Smith v. Columbus Metropolitan Housing Authority

443 F. Supp. 61, 17 Fair Empl. Prac. Cas. (BNA) 315, 10 Ohio Op. 3d 169, 1977 U.S. Dist. LEXIS 15330
CourtDistrict Court, S.D. Ohio
DecidedJune 21, 1977
DocketC-2-75-830
StatusPublished
Cited by11 cases

This text of 443 F. Supp. 61 (Smith v. Columbus Metropolitan Housing Authority) is published on Counsel Stack Legal Research, covering District Court, S.D. Ohio primary law. Counsel Stack provides free access to over 12 million legal documents including statutes, case law, regulations, and constitutions.

Bluebook
Smith v. Columbus Metropolitan Housing Authority, 443 F. Supp. 61, 17 Fair Empl. Prac. Cas. (BNA) 315, 10 Ohio Op. 3d 169, 1977 U.S. Dist. LEXIS 15330 (S.D. Ohio 1977).

Opinion

OPINION

DUNCAN, District Judge.

This Civil action, brought under Title VII of the Civil Rights Act of 1964, as amended, 42 U.S.C. § 2000e et seq., is before the Court for a decision on the merits following trial. The Court sets forth its findings of fact and conclusions of law in this opinion, in accordance with Rule -52(a) of the Federal Rules of Civil Procedure.

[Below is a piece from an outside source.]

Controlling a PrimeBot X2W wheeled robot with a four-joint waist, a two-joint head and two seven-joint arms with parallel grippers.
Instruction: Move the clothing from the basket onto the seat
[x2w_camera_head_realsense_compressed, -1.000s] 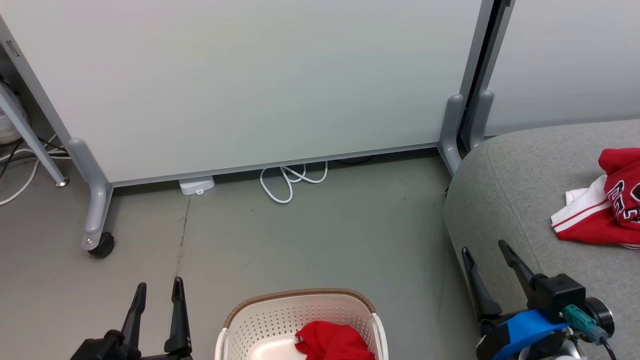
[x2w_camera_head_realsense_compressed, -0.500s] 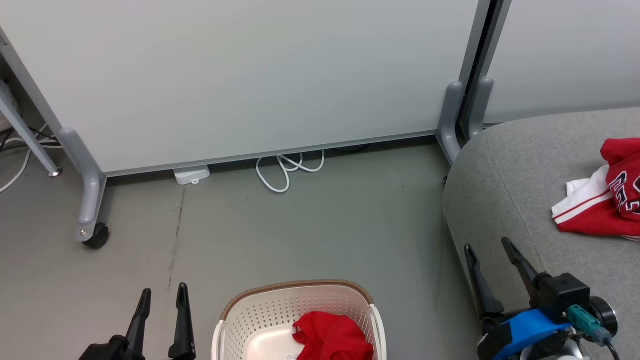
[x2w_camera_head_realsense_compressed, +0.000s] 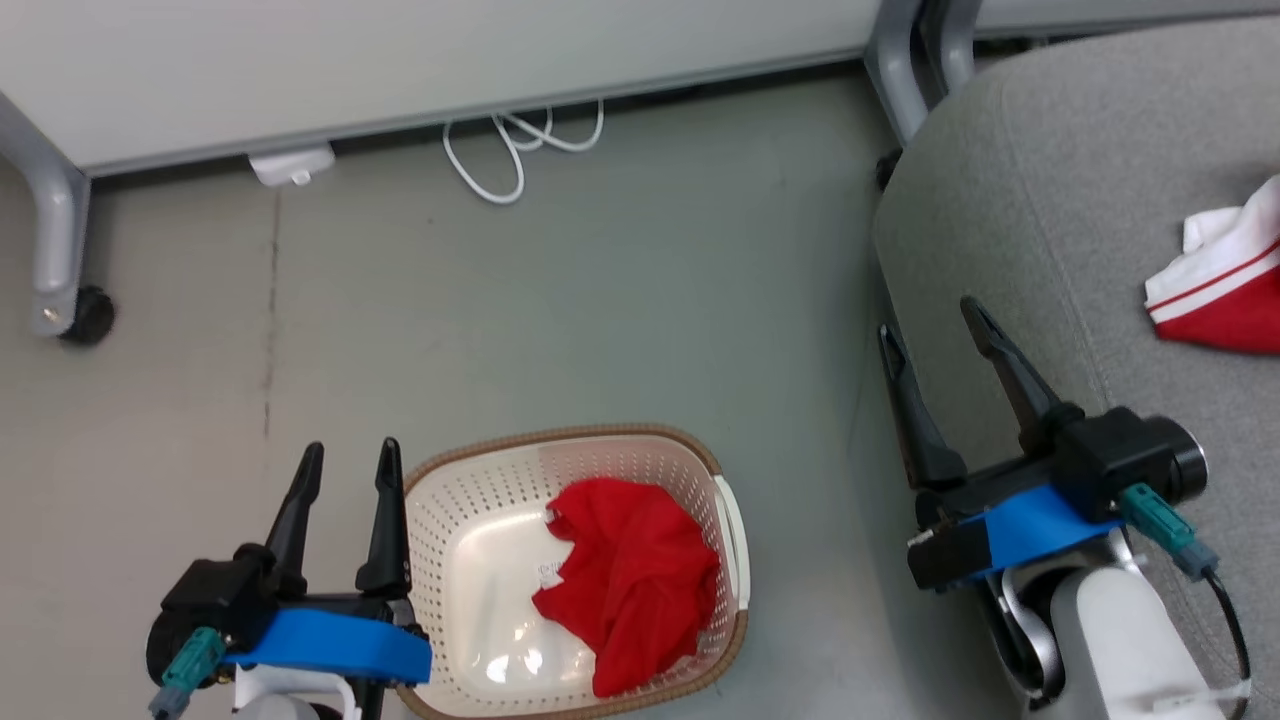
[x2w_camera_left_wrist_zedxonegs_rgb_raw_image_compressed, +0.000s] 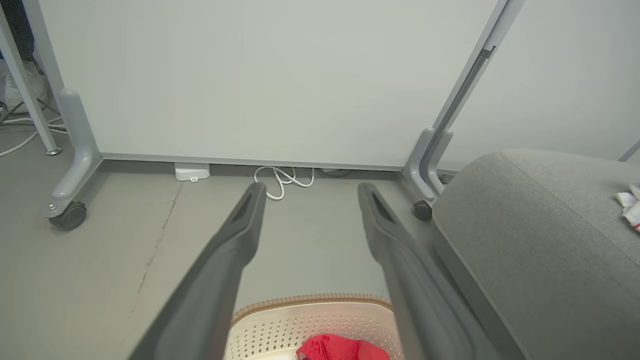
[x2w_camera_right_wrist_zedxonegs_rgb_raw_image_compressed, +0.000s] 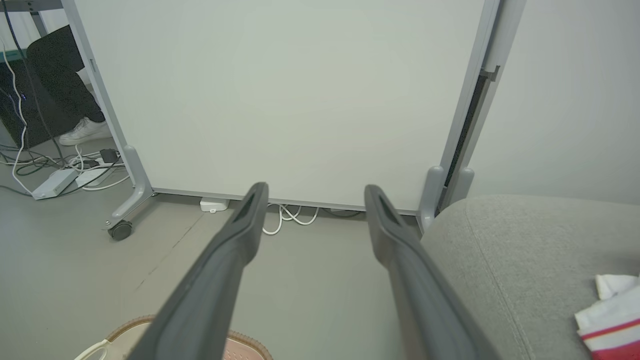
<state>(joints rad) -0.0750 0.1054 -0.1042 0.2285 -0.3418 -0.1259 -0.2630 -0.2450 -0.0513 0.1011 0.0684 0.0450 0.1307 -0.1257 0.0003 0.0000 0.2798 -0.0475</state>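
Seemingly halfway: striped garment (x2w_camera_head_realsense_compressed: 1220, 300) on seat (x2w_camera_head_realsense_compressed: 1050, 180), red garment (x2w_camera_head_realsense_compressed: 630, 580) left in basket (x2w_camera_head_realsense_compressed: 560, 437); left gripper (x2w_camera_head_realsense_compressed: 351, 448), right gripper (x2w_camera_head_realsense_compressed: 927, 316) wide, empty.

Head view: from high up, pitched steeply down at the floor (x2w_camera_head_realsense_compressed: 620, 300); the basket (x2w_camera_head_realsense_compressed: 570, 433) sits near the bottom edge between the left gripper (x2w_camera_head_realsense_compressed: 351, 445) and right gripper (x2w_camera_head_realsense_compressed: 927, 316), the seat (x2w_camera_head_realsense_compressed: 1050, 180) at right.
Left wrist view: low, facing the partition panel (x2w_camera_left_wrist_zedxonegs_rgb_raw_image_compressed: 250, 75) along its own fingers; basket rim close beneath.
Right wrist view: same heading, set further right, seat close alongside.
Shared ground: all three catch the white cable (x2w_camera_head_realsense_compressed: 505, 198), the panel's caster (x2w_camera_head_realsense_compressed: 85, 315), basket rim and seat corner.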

Plaintiff Barbara Smith Hensley, a black woman, was employed by defendant Columbus Metropolitan Housing Authority in May 1957, and with the exception of a nine-month absence, has worked for the Authority continuously until the present. She was assigned positions of increased responsibility over the years; from 1965 until she was demoted by defendant on April 29,1974, she was supervisor of defendant’s rental office.

Early in 1974 defendant discharged three black male employees, one of whom, Mr. Harry Peck, filed charges of employment discrimination against defendant with the Ohio Civil Rights Commission, which is a state deferral agency under Title VII, see 42 U.S.C. § 2000e-5(c) and 29 C.F.R. § 1601.12(m). An investigator for the OCRC visited Mr. Patrick McSweeney, defendant’s personnel director, and discussed the pending charge. When Mr. McSweeney indicated that Harry Peck’s discharge was part of a reduction in force which had been discussed at a January 1974 staff meeting at which no minutes were made, the investigator suggested that defendant secure affidavits from persons who attended the meeting.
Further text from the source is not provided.